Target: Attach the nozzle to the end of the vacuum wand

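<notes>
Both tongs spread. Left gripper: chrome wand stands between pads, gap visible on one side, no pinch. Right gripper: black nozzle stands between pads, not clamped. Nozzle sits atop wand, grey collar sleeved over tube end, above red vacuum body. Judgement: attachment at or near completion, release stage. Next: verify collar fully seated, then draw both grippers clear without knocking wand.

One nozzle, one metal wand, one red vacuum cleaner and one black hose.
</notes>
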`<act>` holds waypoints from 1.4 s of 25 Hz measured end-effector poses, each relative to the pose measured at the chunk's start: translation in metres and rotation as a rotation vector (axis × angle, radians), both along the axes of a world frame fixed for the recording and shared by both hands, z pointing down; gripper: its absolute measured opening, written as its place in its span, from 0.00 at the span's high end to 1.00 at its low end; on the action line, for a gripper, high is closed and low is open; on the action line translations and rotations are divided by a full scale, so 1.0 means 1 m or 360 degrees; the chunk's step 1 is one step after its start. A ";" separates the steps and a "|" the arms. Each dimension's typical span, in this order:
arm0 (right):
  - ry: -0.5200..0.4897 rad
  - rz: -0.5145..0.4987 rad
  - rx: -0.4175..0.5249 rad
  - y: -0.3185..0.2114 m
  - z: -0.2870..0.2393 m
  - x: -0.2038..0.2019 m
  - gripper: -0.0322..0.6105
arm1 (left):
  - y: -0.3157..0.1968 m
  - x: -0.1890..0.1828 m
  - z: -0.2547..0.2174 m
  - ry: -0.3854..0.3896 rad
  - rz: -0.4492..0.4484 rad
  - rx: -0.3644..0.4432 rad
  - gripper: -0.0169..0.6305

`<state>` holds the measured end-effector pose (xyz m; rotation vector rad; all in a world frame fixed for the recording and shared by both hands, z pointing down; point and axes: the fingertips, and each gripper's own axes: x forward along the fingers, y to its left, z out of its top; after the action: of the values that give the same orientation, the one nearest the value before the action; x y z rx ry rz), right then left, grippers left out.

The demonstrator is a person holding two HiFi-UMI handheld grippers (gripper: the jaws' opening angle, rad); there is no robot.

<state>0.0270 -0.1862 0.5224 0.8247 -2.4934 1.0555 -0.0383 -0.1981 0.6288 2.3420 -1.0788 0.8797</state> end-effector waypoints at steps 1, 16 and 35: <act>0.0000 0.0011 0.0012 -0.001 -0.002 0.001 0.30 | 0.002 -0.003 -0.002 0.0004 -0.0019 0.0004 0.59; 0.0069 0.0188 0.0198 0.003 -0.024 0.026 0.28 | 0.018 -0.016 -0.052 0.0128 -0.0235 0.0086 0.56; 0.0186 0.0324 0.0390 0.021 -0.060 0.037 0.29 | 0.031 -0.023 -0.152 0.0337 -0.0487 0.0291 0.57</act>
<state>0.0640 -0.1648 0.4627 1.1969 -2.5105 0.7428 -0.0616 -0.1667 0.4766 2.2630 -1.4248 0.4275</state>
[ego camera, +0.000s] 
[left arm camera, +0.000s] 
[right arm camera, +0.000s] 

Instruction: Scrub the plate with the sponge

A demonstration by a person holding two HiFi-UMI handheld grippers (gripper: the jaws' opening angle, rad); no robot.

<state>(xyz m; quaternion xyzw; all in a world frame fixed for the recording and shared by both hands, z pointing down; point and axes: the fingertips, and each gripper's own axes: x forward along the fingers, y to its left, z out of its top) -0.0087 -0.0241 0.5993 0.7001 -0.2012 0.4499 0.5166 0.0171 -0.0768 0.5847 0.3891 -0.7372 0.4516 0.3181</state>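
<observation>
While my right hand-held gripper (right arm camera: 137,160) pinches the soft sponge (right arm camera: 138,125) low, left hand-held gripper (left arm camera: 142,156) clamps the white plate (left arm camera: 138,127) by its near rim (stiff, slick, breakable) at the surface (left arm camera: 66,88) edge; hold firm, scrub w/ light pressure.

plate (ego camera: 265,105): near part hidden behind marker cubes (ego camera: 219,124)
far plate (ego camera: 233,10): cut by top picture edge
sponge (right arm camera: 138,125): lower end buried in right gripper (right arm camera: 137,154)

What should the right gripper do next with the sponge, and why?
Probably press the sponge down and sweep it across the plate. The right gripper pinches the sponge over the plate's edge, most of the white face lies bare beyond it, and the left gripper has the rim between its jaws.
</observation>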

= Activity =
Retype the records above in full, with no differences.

= Answer for this exercise =
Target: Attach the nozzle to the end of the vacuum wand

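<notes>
Both tongs spread. Left gripper: chrome wand stands between pads, gap visible on one side, no pinch. Right gripper: black nozzle stands between pads, not clamped. Nozzle sits atop wand, grey collar sleeved over tube end, above red vacuum body. Judgement: attachment at or near completion, release stage. Next: verify collar fully seated, then draw both grippers clear without knocking wand.

One nozzle, one metal wand, one red vacuum cleaner and one black hose.
</notes>
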`<act>` holds waypoints from 1.4 s of 25 Hz measured end-effector poses, each relative to the pose measured at the chunk's start: translation in metres and rotation as a rotation vector (axis × angle, radians), both along the axes of a world frame fixed for the recording and shared by both hands, z pointing down; gripper: its absolute measured opening, written as its place in its span, from 0.00 at the span's high end to 1.00 at its low end; on the action line, for a gripper, high is closed and low is open; on the action line translations and rotations are divided by a full scale, so 1.0 means 1 m or 360 degrees; the chunk's step 1 is one step after its start. A ";" separates the steps and a "|" the arms. Each dimension's typical span, in this order:
arm0 (right):
  - ry: -0.5200..0.4897 rad
  - rz: -0.5145..0.4987 rad
  - rx: -0.4175..0.5249 rad
  - y: -0.3185..0.2114 m
  - z: -0.2870..0.2393 m
  - x: -0.2038..0.2019 m
  - gripper: -0.0322..0.6105
arm1 (left):
  - y: -0.3157..0.1968 m
  - x: -0.1890..0.1828 m
  - z: -0.2547..0.2174 m
  - ry: -0.3854..0.3896 rad
  - rz: -0.4492..0.4484 rad
  - rx: -0.3644..0.4432 rad
  - gripper: -0.0169..0.6305

`<state>` holds the measured end-effector pose (xyz m; rotation vector rad; all in a world frame fixed for the recording and shared by both hands, z pointing down; point and axes: the fingertips, and each gripper's own axes: x forward along the fingers, y to its left, z out of its top; after the action: of the values that give the same orientation, the one nearest the value before the action; x y z rx ry rz), right then left, grippers left out.

The demonstrator is a person holding two HiFi-UMI handheld grippers (gripper: the jaws' opening angle, rad); there is no robot.

<state>0.0270 -0.1862 0.5224 0.8247 -2.4934 1.0555 -0.0383 -0.1981 0.6288 2.3420 -1.0788 0.8797</state> end-effector waypoints at steps 1, 16 and 35: <act>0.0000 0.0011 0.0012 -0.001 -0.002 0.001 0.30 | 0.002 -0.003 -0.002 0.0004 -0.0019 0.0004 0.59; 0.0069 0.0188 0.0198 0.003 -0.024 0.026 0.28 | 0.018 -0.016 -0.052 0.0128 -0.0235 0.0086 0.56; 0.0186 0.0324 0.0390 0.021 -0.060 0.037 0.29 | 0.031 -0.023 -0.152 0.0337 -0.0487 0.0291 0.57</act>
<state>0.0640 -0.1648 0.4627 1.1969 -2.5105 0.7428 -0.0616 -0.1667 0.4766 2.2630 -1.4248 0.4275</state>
[ego camera, +0.000s] 
[left arm camera, +0.000s] 
[right arm camera, +0.000s] 

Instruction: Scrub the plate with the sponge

A demonstration by a person holding two HiFi-UMI handheld grippers (gripper: the jaws' opening angle, rad); no robot.

<state>(xyz m; quaternion xyzw; all in a world frame fixed for the recording and shared by both hands, z pointing down; point and axes: the fingertips, and each gripper's own axes: x forward along the fingers, y to its left, z out of its top) -0.0087 -0.0241 0.5993 0.7001 -0.2012 0.4499 0.5166 0.0171 -0.0768 0.5847 0.3891 -0.7372 0.4516 0.3181</state>
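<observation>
While my right hand-held gripper (right arm camera: 137,160) pinches the soft sponge (right arm camera: 138,125) low, left hand-held gripper (left arm camera: 142,156) clamps the white plate (left arm camera: 138,127) by its near rim (stiff, slick, breakable) at the surface (left arm camera: 66,88) edge; hold firm, scrub w/ light pressure.

plate (ego camera: 265,105): near part hidden behind marker cubes (ego camera: 219,124)
far plate (ego camera: 233,10): cut by top picture edge
sponge (right arm camera: 138,125): lower end buried in right gripper (right arm camera: 137,154)

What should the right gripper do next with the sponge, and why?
Probably press the sponge down and sweep it across the plate. The right gripper pinches the sponge over the plate's edge, most of the white face lies bare beyond it, and the left gripper has the rim between its jaws.
</observation>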

What the exercise asked for is complete.